- _GOAL OF THE EXERCISE_
Copy out every record below with complete accuracy.

Stored entries:
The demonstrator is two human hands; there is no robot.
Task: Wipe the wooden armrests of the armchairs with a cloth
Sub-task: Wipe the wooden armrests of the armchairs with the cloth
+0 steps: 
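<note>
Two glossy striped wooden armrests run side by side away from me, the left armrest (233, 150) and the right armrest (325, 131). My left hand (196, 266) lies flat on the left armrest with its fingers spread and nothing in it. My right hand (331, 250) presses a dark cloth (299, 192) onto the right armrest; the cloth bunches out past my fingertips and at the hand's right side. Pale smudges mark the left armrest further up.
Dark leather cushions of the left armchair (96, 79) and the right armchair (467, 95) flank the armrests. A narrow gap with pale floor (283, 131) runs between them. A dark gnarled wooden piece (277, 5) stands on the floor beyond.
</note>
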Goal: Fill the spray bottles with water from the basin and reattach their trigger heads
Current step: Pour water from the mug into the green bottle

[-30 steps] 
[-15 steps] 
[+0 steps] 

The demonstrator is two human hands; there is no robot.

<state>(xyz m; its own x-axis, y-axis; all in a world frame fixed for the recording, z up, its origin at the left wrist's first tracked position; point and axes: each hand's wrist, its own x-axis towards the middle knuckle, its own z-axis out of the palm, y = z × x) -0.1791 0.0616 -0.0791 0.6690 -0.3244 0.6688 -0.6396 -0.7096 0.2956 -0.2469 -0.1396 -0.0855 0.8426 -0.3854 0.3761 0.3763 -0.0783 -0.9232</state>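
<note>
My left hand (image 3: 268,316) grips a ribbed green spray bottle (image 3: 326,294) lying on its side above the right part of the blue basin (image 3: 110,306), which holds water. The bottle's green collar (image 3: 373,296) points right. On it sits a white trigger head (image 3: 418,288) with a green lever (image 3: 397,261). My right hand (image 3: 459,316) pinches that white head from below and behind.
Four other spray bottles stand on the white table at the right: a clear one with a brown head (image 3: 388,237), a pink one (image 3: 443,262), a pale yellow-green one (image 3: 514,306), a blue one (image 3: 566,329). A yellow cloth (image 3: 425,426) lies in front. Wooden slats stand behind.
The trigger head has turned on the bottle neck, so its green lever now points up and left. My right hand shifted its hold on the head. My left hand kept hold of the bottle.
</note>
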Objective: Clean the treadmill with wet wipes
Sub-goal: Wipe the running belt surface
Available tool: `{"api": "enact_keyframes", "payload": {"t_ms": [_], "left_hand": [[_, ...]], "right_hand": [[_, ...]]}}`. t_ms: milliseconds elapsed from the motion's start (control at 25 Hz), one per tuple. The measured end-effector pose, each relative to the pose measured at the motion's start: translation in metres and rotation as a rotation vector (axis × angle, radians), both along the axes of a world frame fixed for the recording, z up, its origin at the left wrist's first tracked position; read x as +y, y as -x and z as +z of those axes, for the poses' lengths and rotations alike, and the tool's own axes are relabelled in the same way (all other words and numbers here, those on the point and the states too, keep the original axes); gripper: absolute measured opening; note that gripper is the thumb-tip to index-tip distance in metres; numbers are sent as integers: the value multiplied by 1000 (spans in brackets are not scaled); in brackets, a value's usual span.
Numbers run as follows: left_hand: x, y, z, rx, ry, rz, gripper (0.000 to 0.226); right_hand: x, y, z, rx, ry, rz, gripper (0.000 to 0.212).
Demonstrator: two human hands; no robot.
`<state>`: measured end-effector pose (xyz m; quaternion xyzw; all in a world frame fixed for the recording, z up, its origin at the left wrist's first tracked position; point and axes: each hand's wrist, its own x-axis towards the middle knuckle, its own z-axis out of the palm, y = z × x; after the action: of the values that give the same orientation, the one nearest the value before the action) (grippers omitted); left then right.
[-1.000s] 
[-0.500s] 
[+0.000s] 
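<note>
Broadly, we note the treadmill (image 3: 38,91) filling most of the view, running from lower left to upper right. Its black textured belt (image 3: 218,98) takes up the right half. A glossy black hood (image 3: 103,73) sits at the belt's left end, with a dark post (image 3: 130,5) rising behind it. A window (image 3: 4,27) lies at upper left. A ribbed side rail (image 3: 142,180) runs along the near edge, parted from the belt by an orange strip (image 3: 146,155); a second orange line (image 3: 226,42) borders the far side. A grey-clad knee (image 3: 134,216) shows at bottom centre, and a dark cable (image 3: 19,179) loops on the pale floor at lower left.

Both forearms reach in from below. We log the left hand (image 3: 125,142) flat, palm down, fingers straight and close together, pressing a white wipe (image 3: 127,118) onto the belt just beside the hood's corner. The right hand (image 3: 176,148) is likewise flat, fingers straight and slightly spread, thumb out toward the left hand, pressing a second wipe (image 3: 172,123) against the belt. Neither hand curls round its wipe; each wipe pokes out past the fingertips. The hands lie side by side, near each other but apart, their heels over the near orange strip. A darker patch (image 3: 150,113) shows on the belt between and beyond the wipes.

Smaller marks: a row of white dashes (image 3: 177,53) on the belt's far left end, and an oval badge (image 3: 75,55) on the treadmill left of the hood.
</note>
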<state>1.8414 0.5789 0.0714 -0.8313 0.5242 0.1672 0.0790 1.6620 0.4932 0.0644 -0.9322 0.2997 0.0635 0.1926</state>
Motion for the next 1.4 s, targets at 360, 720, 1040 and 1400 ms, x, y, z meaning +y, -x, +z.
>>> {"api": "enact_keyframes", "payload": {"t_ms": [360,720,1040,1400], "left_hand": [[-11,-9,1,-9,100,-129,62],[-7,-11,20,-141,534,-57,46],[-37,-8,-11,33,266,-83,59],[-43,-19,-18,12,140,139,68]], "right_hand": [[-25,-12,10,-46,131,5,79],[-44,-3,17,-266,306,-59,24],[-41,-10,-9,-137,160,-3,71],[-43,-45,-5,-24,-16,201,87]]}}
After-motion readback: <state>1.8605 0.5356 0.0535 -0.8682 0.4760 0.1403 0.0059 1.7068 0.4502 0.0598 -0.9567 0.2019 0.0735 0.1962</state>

- _SOLUTION BELOW_
The demonstrator is two human hands; there is no robot.
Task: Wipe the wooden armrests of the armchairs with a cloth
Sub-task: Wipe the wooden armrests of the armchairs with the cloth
+0 steps: 
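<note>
Two glossy striped wooden armrests run side by side away from me, the left armrest (233, 150) and the right armrest (325, 131). My left hand (196, 266) lies flat on the left armrest with its fingers spread and nothing in it. My right hand (331, 250) presses a dark cloth (299, 192) onto the right armrest; the cloth bunches out past my fingertips and at the hand's right side. Pale smudges mark the left armrest further up.
Dark leather cushions of the left armchair (96, 79) and the right armchair (467, 95) flank the armrests. A narrow gap with pale floor (283, 131) runs between them. A dark gnarled wooden piece (277, 5) stands on the floor beyond.
</note>
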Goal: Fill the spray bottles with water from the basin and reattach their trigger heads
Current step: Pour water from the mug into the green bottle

[-30 steps] 
[-15 steps] 
[+0 steps] 

The demonstrator is two human hands; there is no robot.

<state>(xyz m; its own x-axis, y-axis; all in a world frame fixed for the recording, z up, its origin at the left wrist's first tracked position; point and axes: each hand's wrist, its own x-axis towards the middle knuckle, its own z-axis out of the palm, y = z × x) -0.1791 0.0616 -0.0791 0.6690 -0.3244 0.6688 -0.6396 -0.7096 0.2956 -0.2469 -0.1396 -0.0855 0.8426 -0.3854 0.3761 0.3763 -0.0783 -0.9232</state>
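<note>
My left hand (image 3: 268,316) grips a ribbed green spray bottle (image 3: 326,294) lying on its side above the right part of the blue basin (image 3: 110,306), which holds water. The bottle's green collar (image 3: 373,296) points right. On it sits a white trigger head (image 3: 418,288) with a green lever (image 3: 397,261). My right hand (image 3: 459,316) pinches that white head from below and behind.
Four other spray bottles stand on the white table at the right: a clear one with a brown head (image 3: 388,237), a pink one (image 3: 443,262), a pale yellow-green one (image 3: 514,306), a blue one (image 3: 566,329). A yellow cloth (image 3: 425,426) lies in front. Wooden slats stand behind.
The trigger head has turned on the bottle neck, so its green lever now points up and left. My right hand shifted its hold on the head. My left hand kept hold of the bottle.
</note>
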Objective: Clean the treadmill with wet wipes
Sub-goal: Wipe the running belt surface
Available tool: `{"api": "enact_keyframes", "payload": {"t_ms": [_], "left_hand": [[_, ...]], "right_hand": [[_, ...]]}}`. t_ms: milliseconds elapsed from the motion's start (control at 25 Hz), one per tuple. The measured end-effector pose, each relative to the pose measured at the motion's start: translation in metres and rotation as a rotation vector (axis × angle, radians), both along the axes of a world frame fixed for the recording, z up, its origin at the left wrist's first tracked position; read x as +y, y as -x and z as +z of those axes, for the poses' lengths and rotations alike, and the tool's own axes are relabelled in the same way (all other words and numbers here, those on the point and the states too, keep the original axes); gripper: absolute measured opening; note that gripper is the thumb-tip to index-tip distance in metres; numbers are sent as integers: the value multiplied by 1000 (spans in brackets are not scaled); in brackets, a value's usual span.
Numbers run as follows: left_hand: x, y, z, rx, ry, rz, gripper (0.000 to 0.226); right_hand: x, y, z, rx, ry, rz, gripper (0.000 to 0.212).
Demonstrator: two human hands; no robot.
`<state>`: measured end-effector pose (xyz m; quaternion xyzw; all in a world frame fixed for the recording, z up, its origin at the left wrist's first tracked position; point and axes: each hand's wrist, its own x-axis towards the middle knuckle, its own z-axis out of the palm, y = z × x; after the action: of the values that give the same orientation, the one nearest the value before the action) (grippers omitted); left then right.
[-1.000s] 
[-0.500s] 
[+0.000s] 
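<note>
Broadly, we note the treadmill (image 3: 38,91) filling most of the view, running from lower left to upper right. Its black textured belt (image 3: 218,98) takes up the right half. A glossy black hood (image 3: 103,73) sits at the belt's left end, with a dark post (image 3: 130,5) rising behind it. A window (image 3: 4,27) lies at upper left. A ribbed side rail (image 3: 142,180) runs along the near edge, parted from the belt by an orange strip (image 3: 146,155); a second orange line (image 3: 226,42) borders the far side. A grey-clad knee (image 3: 134,216) shows at bottom centre, and a dark cable (image 3: 19,179) loops on the pale floor at lower left.

Both forearms reach in from below. We log the left hand (image 3: 125,142) flat, palm down, fingers straight and close together, pressing a white wipe (image 3: 127,118) onto the belt just beside the hood's corner. The right hand (image 3: 176,148) is likewise flat, fingers straight and slightly spread, thumb out toward the left hand, pressing a second wipe (image 3: 172,123) against the belt. Neither hand curls round its wipe; each wipe pokes out past the fingertips. The hands lie side by side, near each other but apart, their heels over the near orange strip. A darker patch (image 3: 150,113) shows on the belt between and beyond the wipes.

Smaller marks: a row of white dashes (image 3: 177,53) on the belt's far left end, and an oval badge (image 3: 75,55) on the treadmill left of the hood.
</note>
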<state>1.8414 0.5789 0.0714 -0.8313 0.5242 0.1672 0.0790 1.6620 0.4932 0.0644 -0.9322 0.2997 0.0635 0.1926</state>
Motion for the next 1.4 s, targets at 360, 720, 1040 and 1400 ms, x, y, z meaning +y, -x, +z.
>>> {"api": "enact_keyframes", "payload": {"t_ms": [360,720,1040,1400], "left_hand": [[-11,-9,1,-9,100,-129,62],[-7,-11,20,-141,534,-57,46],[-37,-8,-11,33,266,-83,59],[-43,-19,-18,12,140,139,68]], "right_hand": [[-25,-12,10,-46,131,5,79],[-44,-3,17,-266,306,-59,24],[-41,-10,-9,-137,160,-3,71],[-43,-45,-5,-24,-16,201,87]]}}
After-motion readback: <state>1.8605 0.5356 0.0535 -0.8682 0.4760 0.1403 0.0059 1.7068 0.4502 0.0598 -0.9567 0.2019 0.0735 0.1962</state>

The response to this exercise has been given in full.